* _Assignment_:
Produce a word-for-word copy of the data that follows, excluding images.

======== Recorded data

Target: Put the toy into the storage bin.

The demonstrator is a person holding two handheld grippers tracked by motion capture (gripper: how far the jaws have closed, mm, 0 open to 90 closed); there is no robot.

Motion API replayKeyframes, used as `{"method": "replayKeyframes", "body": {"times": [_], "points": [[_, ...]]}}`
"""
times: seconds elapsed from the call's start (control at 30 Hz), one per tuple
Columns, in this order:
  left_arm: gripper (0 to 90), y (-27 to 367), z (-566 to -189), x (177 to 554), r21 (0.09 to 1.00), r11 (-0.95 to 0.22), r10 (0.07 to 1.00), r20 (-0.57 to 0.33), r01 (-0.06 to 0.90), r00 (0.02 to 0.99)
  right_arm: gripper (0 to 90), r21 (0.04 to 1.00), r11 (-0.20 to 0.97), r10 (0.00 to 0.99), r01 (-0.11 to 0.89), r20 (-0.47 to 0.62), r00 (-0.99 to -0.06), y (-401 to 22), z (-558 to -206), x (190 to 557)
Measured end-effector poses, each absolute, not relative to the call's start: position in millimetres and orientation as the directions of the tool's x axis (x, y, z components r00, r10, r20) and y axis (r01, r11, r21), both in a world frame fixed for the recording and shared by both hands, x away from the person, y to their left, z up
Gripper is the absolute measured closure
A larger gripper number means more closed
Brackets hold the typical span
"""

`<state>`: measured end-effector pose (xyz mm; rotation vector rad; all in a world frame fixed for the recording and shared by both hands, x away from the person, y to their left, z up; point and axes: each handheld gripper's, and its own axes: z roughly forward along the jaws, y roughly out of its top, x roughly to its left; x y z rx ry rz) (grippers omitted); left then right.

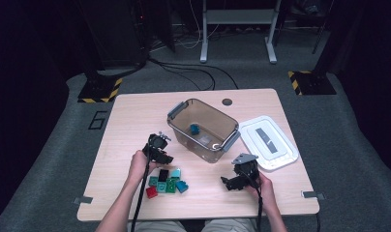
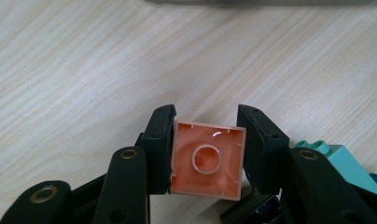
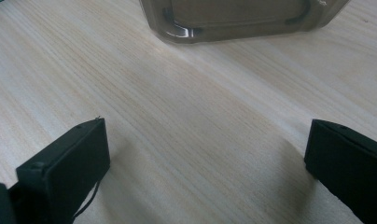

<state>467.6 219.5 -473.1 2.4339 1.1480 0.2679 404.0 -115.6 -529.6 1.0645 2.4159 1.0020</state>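
In the left gripper view my left gripper (image 2: 206, 123) is shut on an orange toy brick (image 2: 207, 161), hollow underside facing the camera, both pads pressed on its sides. From above, the left gripper (image 1: 165, 158) hovers just over a cluster of several bricks (image 1: 167, 182) near the table's front. A clear brown bin (image 1: 203, 129) at mid-table holds a blue brick (image 1: 194, 128). My right gripper (image 1: 228, 183) rests low at the front right, jaws wide apart with nothing between them (image 3: 207, 154); the bin's wall (image 3: 238, 18) lies ahead of it.
A white lid (image 1: 268, 141) lies flat to the right of the bin. A teal brick (image 2: 347, 163) and a black one sit beside the left gripper's right jaw. Bare wood stretches to the left and between the two hands.
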Motion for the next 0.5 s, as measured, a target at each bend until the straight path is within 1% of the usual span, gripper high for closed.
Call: {"method": "replayKeyframes", "body": {"times": [0.13,0.5], "points": [[57.9,221,-472,468,0.464,-0.553,0.774,-0.02,0.692,0.633,0.0,0.71,0.477,0.74,0.518,-0.007,-0.673,-116,-530,404],[57.9,223,-457,470,0.474,-0.556,0.775,-0.001,0.682,0.632,0.0,0.71,0.478,0.739,0.518,-0.007,-0.673,-116,-530,404]]}}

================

* _Answer to this task_:
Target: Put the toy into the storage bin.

The demonstrator is a person holding two handheld grippers tracked by motion capture (gripper: how far the jaws have closed, mm, 0 open to 90 closed); there is no robot.

Motion API replayKeyframes, used as `{"method": "replayKeyframes", "body": {"times": [_], "points": [[_, ...]]}}`
"""
times: seconds elapsed from the call's start (control at 30 Hz), one per tuple
Columns, in this order:
  left_arm: gripper (0 to 90), y (-27 to 367), z (-566 to -189), x (177 to 554), r21 (0.09 to 1.00), r11 (-0.95 to 0.22), r10 (0.07 to 1.00), r20 (-0.57 to 0.33), r01 (-0.06 to 0.90), r00 (0.02 to 0.99)
  right_arm: gripper (0 to 90), r21 (0.04 to 1.00), r11 (-0.20 to 0.97), r10 (0.00 to 0.99), r01 (-0.11 to 0.89), r20 (-0.47 to 0.62), r00 (-0.99 to -0.06), y (-401 to 22), z (-558 to -206), x (190 to 557)
Measured end-effector poses, each absolute, not relative to the call's start: position in millimetres and orientation as the directions of the tool's x axis (x, y, z components r00, r10, r20) and y axis (r01, r11, r21), both in a world frame fixed for the recording and shared by both hands, x away from the person, y to their left, z up
Gripper is the absolute measured closure
A larger gripper number means more closed
Brackets hold the typical span
"""

`<state>`: measured end-effector pose (xyz mm; rotation vector rad; all in a world frame fixed for the recording and shared by both hands, x away from the person, y to their left, z up; point and axes: each handheld gripper's, and its own axes: z roughly forward along the jaws, y roughly out of its top, x roughly to its left; x y z rx ry rz) (grippers omitted); left then right.


<state>467.6 219.5 -473.1 2.4339 1.1480 0.2679 404.0 -115.6 -529.6 1.0645 2.4159 1.0020</state>
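In the left gripper view my left gripper (image 2: 206, 123) is shut on an orange toy brick (image 2: 207, 161), hollow underside facing the camera, both pads pressed on its sides. From above, the left gripper (image 1: 165, 158) hovers just over a cluster of several bricks (image 1: 167, 182) near the table's front. A clear brown bin (image 1: 203, 129) at mid-table holds a blue brick (image 1: 194, 128). My right gripper (image 1: 228, 183) rests low at the front right, jaws wide apart with nothing between them (image 3: 207, 154); the bin's wall (image 3: 238, 18) lies ahead of it.
A white lid (image 1: 268, 141) lies flat to the right of the bin. A teal brick (image 2: 347, 163) and a black one sit beside the left gripper's right jaw. Bare wood stretches to the left and between the two hands.
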Motion for the next 0.5 s, as measured, a target at each bend until the straight path is within 1% of the usual span, gripper high for closed.
Call: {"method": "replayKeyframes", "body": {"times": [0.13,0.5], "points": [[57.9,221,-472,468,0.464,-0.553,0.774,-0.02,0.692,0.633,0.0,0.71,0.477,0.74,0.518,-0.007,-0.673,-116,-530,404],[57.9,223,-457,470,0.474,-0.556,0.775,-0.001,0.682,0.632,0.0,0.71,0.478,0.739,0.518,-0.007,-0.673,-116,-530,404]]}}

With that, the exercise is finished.